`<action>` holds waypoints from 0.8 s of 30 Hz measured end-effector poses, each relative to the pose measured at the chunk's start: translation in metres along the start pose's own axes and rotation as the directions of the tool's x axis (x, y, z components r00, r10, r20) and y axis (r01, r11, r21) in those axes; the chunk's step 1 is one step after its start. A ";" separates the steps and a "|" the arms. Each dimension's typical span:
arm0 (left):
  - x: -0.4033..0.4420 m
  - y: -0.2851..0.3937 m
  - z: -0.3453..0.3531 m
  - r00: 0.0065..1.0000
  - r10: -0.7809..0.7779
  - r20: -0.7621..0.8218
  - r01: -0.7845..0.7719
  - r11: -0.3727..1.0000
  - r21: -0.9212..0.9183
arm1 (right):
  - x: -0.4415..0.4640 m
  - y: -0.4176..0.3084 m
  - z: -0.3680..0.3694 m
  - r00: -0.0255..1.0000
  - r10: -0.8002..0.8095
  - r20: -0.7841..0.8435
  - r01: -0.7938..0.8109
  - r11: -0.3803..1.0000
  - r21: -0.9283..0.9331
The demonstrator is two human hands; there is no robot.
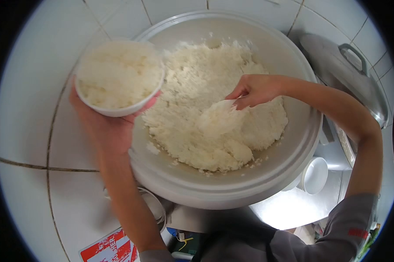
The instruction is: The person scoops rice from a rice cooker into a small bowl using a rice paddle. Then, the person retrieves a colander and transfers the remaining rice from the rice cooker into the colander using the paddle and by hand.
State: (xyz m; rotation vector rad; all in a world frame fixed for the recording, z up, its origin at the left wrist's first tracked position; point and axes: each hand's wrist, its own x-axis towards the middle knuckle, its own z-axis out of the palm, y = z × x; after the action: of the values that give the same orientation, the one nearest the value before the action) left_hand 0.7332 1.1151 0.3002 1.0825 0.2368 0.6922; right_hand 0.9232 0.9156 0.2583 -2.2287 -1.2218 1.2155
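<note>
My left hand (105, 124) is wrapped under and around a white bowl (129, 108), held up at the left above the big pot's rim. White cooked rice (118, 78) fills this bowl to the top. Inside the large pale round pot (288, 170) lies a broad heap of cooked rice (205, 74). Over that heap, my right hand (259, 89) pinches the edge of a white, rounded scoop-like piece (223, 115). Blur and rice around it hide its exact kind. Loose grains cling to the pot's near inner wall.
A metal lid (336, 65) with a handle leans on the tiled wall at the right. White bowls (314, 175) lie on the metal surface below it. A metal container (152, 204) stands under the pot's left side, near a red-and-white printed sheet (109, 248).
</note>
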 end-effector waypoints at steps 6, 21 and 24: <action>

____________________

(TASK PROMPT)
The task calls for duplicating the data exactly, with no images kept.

(EXPECTED ANSWER)
`<action>` holds waypoints from 0.8 s of 30 Hz measured end-effector poses, each relative to the pose measured at the chunk's start: translation in metres along the start pose's own axes and rotation as the directions of the tool's x axis (x, y, z components r00, r10, r20) and y axis (r01, r11, r21) in those axes; the chunk's step 1 is one step after its start. A ";" separates the steps and a "|" the arms. Each dimension's typical span:
arm0 (left):
  - x: -0.4033..0.4420 m
  - y: -0.2851..0.3937 m
  - z: -0.3453..0.3531 m
  - r00: 0.0065..1.0000
  - r10: -0.7809..0.7779
  - r20: -0.7621..0.8218
  - r01: -0.7845..0.7719
  - r11: -0.3727..1.0000
  - r21: -0.9212..0.9183
arm1 (right):
  - x: -0.4415..0.4640 m
  - y: -0.4176..0.3084 m
  - z: -0.3680..0.3694 m
  - r00: -0.0255..1.0000
  - r10: -0.8002..0.8095
  - r20: -0.7841..0.8435
  - r01: -0.7938..0.8109
  - r11: -0.3803..1.0000
  - r21: -0.9283..0.9331
The demonstrator is two human hands; there is no robot.
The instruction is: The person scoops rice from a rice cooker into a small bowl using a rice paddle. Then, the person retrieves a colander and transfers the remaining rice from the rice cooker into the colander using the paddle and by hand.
State: (xyz m; rotation vector rad; all in a world frame fixed for the recording, z up, its origin at the left wrist's first tracked position; point and axes: each hand's wrist, its own x-axis towards the middle knuckle, its own z-axis out of the palm, y = z × x; after the action: of the values that give the same orientation, the one nearest the value before the action) left_hand 0.7332 1.1151 0.3002 1.0825 0.2368 0.6922; right_hand 0.9232 0.9156 0.2583 -2.2287 -1.2218 1.2155
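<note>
My left hand (105, 124) is wrapped under and around a white bowl (129, 108), held up at the left above the big pot's rim. White cooked rice (118, 78) fills this bowl to the top. Inside the large pale round pot (288, 170) lies a broad heap of cooked rice (205, 74). Over that heap, my right hand (259, 89) pinches the edge of a white, rounded scoop-like piece (223, 115). Blur and rice around it hide its exact kind. Loose grains cling to the pot's near inner wall.
A metal lid (336, 65) with a handle leans on the tiled wall at the right. White bowls (314, 175) lie on the metal surface below it. A metal container (152, 204) stands under the pot's left side, near a red-and-white printed sheet (109, 248).
</note>
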 end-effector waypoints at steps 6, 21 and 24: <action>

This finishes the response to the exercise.